28 Feb The Magic Pill
a Letter to Fr. Brière, deceased MH priest
Here is another Restoration classic. This one I came across quite by “accident”, while I was looking for something else. Or did God bring me to it—for you?
Dear Father B:
Yesterday, when I stopped at the rectory, Fr. X asked me if I would tell him some time what my secret for happiness was. He said I always seemed so happy. He wanted to know if there was some magic pill I took.
Oh, I thought, if you only knew what my life was really like, how much pain I’ve endured and how much I’ve struggled. His impression of me seemed so wrong, so superficial.
Or was it? Maybe what Father X saw was the exterior manifestation of the joy and peace God has placed in my soul. I thought about Catherine Doherty. How would she have answered Father’s question about the secret for happiness?
In any case, here is what came to me and what I in turn passed on to my friend:
I’ve been thinking about your question as to whether I had some secret pill for energy and overall happiness.
The incredible thing is that I wasn’t feeling particularly energetic yesterday. In fact, I have this terrible cold and I just found out that I may have some serious eye problems.
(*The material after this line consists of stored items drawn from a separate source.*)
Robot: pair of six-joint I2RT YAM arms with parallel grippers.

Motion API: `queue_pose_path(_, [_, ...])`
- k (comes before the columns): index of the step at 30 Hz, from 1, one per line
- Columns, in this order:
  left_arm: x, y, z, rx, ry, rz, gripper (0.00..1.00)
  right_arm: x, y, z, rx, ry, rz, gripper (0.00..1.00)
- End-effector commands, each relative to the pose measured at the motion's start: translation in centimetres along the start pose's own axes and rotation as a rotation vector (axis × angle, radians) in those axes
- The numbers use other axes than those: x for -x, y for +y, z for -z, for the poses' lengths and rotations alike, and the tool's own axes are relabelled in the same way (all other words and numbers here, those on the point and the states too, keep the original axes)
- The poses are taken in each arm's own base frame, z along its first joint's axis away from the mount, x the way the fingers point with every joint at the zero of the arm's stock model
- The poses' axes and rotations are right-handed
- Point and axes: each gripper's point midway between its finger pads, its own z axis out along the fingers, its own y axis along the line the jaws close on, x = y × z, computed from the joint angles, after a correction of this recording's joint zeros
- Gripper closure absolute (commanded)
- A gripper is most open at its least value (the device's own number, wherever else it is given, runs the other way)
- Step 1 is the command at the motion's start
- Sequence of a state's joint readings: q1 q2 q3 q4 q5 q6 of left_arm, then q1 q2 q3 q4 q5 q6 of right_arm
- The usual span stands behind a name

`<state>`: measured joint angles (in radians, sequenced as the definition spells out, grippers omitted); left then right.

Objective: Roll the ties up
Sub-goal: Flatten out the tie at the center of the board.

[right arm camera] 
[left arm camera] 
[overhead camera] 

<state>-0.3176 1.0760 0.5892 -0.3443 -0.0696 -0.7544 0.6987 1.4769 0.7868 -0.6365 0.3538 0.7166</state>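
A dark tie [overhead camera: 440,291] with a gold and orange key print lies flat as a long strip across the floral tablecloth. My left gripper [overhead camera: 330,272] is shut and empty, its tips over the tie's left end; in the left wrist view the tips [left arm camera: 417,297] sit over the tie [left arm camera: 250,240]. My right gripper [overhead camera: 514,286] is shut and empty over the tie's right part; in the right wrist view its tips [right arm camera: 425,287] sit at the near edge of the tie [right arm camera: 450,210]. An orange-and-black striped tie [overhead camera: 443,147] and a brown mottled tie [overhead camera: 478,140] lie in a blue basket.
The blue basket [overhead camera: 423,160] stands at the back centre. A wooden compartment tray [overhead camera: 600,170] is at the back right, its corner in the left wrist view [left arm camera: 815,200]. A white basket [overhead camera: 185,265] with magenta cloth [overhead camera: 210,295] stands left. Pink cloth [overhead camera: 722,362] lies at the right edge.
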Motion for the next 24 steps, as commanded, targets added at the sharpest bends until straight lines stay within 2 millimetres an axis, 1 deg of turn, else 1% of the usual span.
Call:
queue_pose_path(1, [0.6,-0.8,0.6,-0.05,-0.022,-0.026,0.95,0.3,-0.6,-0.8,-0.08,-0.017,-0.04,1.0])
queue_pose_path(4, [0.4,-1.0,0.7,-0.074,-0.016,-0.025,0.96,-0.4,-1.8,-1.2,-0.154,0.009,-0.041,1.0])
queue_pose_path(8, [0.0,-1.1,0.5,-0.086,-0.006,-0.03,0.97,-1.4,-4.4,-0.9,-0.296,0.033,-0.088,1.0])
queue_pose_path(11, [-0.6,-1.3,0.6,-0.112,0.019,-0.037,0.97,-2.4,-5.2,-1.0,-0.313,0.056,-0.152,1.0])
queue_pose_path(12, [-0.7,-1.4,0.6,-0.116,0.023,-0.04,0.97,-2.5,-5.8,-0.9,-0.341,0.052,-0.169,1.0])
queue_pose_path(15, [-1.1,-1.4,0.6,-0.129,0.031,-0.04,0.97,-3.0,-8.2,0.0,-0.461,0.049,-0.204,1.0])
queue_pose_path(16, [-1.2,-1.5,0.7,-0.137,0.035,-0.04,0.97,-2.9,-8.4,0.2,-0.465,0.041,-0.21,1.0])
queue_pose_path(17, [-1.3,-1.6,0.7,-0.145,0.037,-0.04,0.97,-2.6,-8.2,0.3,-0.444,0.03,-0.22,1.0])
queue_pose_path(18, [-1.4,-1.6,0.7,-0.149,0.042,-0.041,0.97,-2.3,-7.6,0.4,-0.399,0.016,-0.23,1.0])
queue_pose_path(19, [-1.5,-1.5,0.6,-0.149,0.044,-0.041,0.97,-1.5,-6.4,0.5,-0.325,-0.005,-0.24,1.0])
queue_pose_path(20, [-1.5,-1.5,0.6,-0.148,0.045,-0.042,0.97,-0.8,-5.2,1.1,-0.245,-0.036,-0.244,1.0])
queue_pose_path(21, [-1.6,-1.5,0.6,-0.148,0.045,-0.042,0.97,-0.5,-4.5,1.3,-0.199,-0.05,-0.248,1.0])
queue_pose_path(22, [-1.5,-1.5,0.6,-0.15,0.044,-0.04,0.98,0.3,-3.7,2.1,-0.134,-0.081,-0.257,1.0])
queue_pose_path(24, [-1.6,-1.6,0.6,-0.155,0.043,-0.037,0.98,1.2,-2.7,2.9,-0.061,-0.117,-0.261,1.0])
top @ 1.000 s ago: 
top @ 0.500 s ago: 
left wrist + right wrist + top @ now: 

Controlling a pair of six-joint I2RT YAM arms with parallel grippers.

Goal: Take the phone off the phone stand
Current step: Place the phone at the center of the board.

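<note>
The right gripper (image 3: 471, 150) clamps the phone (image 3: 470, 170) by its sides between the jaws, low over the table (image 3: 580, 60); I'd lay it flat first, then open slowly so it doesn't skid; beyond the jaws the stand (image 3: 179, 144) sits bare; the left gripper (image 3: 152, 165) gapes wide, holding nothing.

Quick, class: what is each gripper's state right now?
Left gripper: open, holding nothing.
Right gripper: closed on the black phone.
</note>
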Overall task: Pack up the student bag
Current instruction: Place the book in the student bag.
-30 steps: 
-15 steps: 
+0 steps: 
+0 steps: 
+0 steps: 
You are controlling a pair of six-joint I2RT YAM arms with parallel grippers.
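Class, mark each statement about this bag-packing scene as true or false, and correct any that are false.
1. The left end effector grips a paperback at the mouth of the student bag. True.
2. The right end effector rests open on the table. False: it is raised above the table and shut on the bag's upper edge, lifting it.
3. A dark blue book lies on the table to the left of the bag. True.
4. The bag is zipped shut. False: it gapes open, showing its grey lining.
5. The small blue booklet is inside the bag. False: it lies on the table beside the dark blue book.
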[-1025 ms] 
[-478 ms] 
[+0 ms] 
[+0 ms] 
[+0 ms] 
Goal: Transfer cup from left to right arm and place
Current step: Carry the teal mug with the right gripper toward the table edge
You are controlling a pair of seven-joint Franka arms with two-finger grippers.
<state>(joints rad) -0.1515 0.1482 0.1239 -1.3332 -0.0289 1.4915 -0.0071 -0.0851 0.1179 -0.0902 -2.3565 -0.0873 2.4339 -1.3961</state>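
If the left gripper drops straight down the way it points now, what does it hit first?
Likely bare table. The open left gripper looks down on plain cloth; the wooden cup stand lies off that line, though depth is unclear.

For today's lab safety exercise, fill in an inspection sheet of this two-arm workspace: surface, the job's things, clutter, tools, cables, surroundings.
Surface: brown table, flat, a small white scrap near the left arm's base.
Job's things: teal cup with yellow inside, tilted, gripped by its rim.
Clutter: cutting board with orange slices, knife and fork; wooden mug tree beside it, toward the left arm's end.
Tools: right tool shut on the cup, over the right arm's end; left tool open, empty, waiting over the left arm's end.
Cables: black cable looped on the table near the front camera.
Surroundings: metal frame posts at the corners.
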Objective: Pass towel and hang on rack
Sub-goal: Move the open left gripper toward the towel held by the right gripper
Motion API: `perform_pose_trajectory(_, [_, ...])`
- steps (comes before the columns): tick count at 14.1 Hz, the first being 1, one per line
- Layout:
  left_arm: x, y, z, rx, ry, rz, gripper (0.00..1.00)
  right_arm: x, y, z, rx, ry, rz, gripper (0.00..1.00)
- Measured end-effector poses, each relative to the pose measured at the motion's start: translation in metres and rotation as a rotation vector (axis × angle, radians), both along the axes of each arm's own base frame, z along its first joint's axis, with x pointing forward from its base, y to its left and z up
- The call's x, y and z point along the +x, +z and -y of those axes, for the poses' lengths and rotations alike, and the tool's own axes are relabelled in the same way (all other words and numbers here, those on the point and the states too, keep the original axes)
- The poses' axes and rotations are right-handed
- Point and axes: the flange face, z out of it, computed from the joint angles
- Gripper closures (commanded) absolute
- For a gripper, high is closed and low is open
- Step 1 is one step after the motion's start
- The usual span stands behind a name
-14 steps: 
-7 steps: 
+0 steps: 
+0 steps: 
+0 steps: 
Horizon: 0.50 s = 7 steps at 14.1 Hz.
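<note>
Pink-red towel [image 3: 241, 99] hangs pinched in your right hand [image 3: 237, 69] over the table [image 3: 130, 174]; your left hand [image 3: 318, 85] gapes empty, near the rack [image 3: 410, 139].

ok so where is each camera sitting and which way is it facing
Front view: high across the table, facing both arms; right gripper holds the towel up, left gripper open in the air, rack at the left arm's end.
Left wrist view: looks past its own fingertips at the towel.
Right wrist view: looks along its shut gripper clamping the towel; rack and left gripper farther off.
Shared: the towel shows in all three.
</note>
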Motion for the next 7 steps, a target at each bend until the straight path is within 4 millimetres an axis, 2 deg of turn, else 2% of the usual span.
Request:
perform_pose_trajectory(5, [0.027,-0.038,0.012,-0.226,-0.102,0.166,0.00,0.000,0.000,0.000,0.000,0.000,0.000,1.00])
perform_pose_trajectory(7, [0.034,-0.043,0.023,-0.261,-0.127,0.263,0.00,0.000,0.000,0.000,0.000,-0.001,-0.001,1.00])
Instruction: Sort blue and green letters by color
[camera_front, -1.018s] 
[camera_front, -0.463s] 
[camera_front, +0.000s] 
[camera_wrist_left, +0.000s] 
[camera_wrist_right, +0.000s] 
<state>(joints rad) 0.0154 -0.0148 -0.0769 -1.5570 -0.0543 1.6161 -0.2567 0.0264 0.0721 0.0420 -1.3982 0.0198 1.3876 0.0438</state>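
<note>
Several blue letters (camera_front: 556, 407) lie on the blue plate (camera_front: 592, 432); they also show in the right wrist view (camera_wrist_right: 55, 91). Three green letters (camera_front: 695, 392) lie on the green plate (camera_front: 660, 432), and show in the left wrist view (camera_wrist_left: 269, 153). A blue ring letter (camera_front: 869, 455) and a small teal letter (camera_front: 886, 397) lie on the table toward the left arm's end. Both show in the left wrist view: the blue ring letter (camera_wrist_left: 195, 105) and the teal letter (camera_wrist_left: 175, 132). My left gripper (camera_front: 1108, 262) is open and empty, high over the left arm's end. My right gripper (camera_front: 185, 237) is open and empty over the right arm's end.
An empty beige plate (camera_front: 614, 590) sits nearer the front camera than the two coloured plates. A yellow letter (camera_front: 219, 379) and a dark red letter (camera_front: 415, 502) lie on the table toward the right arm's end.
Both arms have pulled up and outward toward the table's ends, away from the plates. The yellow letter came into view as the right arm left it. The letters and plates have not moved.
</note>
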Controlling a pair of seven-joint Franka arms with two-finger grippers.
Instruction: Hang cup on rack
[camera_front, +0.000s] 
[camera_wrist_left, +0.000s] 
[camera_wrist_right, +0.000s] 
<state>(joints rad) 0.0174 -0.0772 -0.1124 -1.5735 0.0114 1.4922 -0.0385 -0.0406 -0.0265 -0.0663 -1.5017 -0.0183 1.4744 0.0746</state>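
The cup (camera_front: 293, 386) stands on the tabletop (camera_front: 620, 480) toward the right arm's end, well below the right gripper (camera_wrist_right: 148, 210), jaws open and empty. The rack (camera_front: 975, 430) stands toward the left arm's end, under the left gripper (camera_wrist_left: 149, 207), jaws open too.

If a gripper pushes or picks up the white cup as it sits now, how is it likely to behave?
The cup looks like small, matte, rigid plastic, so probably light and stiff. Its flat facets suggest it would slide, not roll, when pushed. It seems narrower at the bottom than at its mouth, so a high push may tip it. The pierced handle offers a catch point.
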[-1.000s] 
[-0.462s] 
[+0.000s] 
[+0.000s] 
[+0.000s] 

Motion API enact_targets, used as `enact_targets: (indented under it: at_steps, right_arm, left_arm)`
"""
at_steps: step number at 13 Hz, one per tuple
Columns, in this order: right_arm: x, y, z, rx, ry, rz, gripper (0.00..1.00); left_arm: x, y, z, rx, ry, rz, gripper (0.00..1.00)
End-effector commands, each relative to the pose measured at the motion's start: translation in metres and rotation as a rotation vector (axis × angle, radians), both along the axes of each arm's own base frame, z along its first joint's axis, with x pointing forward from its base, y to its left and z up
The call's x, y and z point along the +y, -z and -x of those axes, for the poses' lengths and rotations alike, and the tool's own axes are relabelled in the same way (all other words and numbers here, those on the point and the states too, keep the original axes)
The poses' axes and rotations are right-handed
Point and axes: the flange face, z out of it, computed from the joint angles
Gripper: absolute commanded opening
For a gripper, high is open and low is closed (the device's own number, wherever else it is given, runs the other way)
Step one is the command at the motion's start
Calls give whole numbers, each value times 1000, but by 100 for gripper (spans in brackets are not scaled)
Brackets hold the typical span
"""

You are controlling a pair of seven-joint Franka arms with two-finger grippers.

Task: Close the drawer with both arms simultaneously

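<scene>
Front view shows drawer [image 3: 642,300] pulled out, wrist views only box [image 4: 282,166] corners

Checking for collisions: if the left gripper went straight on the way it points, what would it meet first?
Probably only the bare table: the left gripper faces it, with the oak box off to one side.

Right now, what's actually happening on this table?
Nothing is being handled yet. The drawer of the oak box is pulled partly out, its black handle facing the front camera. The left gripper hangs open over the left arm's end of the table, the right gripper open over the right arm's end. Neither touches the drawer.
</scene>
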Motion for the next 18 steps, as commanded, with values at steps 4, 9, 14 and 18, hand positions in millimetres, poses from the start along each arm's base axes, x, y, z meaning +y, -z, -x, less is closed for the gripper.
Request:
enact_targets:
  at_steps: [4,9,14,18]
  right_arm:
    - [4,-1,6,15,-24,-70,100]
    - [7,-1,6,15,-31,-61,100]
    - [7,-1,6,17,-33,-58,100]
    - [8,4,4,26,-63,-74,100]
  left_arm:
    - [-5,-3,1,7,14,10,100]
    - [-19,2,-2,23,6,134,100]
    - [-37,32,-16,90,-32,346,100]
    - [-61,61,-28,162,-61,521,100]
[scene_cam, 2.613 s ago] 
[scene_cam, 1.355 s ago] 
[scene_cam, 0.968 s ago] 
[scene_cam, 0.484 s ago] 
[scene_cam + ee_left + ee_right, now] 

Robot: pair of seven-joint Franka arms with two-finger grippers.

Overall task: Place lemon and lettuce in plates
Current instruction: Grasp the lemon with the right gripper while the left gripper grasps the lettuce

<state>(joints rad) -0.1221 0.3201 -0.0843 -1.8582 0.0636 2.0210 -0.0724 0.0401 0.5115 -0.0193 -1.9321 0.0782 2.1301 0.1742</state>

My back has been acting up lately, and we’ve been hit with some tough family problems—serious illnesses, a recent death, etc.
But I think I can answer your question, because I’ve asked that same question myself a hundred times, and I didn’t find an answer until I stepped into the life of Catherine Doherty.
She had tremendous energy, and despite the intense physical and emotional pain she had to face, she had an inner peace and happiness that somehow seemed to spill out and touch other people.
I thought about how Catherine would have answered your question about the secret of energy and overall happiness. I think she would say the secret is:
Step 1. To embrace pain.
To accept and embrace all of the pain that enters your life—the physical pain, the emotional pain, the spiritual pain, loneliness, rejection, sorrow, you name it—and not to just endure it, but to really embrace it. To accept that pain as a gift from God will make you grow in love and understanding of God, yourself, and others.
But you have to believe with all your heart that God is with you in your pain, that he has permitted this pain and that something good will come from it, even if you can’t begin to imagine what that good could be.
This kind of faith comes only through constant prayer that God open our minds to this truth.
Even then, it’s hard, and you begin to think you can’t bear it anymore. But that’s when you go to the foot of the Cross and unite your pain to that of Christ. You begin to see your pain in relation to Christ’s painful yet infinitely peaceful, love-filled offering.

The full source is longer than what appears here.